Cregger told a virtual press roundtable that the previous movies looked too much like they were trying to be The Matrix, all action and bullet spray, when what makes Resident Evil special is the slow, creeping dread of not having enough ammo for whatever's around the next corner. So when Sony and Constantin Films handed him the keys to yet another reboot, he started from the source: the games themselves.

The first trailer for his Resident Evil movie dropped today, and it looks nothing like what came before. The film opens in theaters on Sept. 18 and will get an IMAX release.

Bryan, Not Leon

Cregger's most interesting decision is also his most controversial one: there's no Leon S. Kennedy, no Chris Redfield, no Jill Valentine.

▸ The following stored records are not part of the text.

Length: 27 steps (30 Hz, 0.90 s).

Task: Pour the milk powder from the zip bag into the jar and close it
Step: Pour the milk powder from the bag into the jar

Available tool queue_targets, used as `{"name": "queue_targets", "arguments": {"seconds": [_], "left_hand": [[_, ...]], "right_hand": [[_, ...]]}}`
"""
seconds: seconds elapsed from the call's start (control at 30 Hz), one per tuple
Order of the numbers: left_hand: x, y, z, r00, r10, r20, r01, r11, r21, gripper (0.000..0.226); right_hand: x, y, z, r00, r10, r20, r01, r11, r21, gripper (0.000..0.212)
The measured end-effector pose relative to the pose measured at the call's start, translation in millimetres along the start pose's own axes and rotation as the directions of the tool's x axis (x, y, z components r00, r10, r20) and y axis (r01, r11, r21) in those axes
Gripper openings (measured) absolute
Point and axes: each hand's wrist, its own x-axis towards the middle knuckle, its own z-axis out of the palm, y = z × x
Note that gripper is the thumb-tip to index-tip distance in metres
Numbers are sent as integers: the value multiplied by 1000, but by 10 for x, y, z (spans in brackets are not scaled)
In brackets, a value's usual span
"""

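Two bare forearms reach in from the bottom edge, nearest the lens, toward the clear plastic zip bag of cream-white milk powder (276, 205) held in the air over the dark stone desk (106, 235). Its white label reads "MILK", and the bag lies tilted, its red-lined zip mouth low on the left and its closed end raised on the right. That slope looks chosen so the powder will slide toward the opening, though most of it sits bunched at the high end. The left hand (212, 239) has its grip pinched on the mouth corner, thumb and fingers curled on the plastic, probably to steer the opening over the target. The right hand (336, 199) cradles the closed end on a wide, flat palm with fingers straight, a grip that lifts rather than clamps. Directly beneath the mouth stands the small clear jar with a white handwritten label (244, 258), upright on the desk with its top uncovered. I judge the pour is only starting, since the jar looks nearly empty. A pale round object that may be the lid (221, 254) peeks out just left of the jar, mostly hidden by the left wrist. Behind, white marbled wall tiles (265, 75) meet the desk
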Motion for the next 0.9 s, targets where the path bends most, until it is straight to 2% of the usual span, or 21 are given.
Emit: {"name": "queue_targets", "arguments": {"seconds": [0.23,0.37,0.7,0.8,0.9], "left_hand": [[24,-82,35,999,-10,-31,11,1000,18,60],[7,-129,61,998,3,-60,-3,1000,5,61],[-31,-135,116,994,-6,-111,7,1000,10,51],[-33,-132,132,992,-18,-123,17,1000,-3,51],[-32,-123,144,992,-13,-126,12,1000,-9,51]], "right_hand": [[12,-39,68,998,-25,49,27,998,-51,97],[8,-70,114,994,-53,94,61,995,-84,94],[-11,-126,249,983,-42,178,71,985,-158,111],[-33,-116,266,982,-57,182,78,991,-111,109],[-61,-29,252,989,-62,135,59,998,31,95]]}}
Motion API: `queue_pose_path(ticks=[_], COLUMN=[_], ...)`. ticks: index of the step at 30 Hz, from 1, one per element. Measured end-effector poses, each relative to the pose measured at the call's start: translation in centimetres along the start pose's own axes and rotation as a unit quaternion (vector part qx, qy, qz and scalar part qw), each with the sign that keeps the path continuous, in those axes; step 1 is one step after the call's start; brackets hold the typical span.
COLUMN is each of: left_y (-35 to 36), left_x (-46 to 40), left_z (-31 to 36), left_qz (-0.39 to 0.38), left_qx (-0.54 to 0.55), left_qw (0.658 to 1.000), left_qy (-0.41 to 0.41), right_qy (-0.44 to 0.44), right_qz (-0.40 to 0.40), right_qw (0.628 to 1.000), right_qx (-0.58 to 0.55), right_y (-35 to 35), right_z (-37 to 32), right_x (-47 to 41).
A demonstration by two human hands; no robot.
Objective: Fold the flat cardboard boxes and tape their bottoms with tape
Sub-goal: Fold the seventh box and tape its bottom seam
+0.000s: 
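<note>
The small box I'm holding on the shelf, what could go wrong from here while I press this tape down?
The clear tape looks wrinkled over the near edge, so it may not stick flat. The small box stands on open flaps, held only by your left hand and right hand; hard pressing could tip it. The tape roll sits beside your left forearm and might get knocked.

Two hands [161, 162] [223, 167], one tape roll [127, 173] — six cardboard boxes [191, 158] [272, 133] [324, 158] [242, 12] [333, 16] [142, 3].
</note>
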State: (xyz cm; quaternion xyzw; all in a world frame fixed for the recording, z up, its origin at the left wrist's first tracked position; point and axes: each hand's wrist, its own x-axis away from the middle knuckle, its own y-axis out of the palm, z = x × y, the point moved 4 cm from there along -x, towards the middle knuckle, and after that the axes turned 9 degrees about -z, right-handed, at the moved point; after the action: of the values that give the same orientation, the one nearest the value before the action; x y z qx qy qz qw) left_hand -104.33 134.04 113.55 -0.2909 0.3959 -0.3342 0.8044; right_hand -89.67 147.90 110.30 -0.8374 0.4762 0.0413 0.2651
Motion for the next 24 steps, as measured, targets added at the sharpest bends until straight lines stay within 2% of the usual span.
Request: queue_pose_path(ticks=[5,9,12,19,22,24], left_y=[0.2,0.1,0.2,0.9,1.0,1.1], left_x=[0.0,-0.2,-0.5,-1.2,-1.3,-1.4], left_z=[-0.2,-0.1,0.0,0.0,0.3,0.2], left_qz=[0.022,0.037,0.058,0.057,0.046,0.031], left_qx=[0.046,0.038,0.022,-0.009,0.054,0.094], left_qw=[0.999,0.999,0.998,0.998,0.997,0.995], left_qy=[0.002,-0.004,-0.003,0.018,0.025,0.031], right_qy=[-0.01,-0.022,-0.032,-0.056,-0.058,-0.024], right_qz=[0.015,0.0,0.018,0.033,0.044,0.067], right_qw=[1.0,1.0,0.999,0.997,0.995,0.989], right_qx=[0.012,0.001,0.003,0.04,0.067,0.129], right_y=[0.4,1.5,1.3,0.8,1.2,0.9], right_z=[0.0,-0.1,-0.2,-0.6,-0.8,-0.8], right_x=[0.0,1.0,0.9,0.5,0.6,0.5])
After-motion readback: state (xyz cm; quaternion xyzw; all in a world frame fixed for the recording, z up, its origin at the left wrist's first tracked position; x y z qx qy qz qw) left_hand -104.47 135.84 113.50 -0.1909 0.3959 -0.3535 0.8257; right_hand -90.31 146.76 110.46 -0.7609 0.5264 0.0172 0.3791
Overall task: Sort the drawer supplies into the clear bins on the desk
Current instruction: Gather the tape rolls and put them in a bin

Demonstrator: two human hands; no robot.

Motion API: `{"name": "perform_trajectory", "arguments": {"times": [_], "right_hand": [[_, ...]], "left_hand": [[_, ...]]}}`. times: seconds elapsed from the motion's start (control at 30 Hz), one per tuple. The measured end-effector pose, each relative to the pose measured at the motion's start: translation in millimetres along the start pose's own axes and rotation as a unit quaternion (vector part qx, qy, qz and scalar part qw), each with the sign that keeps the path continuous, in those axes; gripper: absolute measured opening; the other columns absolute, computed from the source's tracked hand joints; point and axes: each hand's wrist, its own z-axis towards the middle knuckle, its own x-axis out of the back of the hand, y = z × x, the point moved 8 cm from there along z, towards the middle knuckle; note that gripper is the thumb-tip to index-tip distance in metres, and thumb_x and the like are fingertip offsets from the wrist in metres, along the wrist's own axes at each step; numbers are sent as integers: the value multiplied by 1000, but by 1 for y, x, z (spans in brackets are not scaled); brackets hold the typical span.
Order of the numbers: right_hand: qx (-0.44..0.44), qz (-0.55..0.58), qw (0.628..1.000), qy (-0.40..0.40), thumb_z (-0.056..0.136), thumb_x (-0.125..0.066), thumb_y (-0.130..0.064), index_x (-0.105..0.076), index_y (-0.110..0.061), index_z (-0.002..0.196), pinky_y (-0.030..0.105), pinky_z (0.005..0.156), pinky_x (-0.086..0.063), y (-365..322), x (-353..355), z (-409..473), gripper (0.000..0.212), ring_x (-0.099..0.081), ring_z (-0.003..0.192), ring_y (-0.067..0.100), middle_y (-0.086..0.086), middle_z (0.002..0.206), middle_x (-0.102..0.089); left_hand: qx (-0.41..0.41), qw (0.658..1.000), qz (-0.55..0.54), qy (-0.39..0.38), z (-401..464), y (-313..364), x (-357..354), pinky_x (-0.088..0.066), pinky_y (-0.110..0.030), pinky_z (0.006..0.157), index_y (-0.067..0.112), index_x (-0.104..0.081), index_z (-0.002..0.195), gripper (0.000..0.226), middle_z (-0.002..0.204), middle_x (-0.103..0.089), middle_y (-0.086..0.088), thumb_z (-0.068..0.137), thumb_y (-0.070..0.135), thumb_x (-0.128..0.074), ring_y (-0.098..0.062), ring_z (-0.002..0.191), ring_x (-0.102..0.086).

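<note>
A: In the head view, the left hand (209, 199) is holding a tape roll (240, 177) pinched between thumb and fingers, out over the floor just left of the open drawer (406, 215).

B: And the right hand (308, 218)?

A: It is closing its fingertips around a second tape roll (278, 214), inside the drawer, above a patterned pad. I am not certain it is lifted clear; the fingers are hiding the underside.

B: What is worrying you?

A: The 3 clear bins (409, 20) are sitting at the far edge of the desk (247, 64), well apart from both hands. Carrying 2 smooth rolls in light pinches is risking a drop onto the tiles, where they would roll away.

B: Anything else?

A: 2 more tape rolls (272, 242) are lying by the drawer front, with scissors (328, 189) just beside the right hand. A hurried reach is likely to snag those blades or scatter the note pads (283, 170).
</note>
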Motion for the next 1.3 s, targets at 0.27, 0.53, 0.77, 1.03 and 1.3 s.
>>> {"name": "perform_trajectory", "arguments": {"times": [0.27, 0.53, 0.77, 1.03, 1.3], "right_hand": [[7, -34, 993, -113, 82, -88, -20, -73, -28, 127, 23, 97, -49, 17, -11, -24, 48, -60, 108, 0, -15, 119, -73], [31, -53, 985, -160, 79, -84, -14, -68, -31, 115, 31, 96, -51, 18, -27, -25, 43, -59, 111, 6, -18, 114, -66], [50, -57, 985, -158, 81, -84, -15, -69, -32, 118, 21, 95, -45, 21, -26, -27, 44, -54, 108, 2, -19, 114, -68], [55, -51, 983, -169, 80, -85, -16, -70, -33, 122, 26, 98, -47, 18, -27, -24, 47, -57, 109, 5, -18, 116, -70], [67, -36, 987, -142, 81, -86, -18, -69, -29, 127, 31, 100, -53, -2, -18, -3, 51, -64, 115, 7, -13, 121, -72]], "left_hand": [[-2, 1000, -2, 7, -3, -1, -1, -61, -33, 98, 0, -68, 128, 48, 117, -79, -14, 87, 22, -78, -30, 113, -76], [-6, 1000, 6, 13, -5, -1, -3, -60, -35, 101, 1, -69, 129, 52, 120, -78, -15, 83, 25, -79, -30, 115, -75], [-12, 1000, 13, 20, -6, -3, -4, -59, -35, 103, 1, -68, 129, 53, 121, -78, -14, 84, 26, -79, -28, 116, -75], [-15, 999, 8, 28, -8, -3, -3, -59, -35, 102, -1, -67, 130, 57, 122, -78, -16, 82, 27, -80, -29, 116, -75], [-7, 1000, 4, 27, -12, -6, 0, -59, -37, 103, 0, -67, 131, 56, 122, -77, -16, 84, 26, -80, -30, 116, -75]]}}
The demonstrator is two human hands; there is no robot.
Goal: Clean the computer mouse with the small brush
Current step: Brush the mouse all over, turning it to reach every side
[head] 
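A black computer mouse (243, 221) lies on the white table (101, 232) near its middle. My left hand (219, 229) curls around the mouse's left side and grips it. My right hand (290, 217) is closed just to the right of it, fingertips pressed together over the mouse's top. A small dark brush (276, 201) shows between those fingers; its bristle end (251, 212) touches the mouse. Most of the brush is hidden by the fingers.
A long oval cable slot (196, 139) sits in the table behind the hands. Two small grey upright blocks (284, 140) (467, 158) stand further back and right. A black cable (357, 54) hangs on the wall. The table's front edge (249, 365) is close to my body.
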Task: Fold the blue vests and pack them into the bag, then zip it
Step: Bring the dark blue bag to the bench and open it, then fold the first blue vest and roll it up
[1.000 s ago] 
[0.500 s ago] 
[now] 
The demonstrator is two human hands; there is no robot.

The lead is Bryan, an original character played by Weapons breakout Austin Abrams. He's a hospital courier making a delivery to Raccoon City on the worst possible night. "I never wanted to tell the story of any of the characters from the games," Cregger said in a follow-up interview. "Leon exists in the games. I don't want anyone to ruin that for me."

I think this is exactly the right call, and I'm surprised more people aren't saying so. Every previous attempt to put a game protagonist on screen has either been a pale imitation or a complete reinvention that satisfies nobody. Cregger's logic is sound: the games themselves swap protagonists constantly. Leon isn't in Resident Evil 7 or 8. An original character lets the film live or die on its own merits without fans spending two hours comparing every line reading to a cutscene they've memorized.

The story takes place "on the periphery" of Resident Evil 2, meaning Raccoon City is in the middle of its outbreak, but the camera is following someone else entirely. Bryan has to get from one hospital, over a mountain pass, and into the city to deliver something to another hospital. Things go wrong on the way. According to Cregger, "there's basically a climax of the movie every five minutes. It's setpiece after setpiece after setpiece."

Production designer Tom Hammock, who showed press around the Prague sets back in December, described building the city's look directly from Resident Evil 2's aesthetic. The creature designs pull from across the franchise. "You'll see a lot of Resident Evil 4, Resident Evil 6," Hammock said, pointing to a "creature wall" of mock-ups featuring zombified rats, dogs, and things with tentacles and teeth that go well beyond standard undead. Hammock, a former virologist, grounded the designs in real diseases and medical research before layering on the game-inspired mutations.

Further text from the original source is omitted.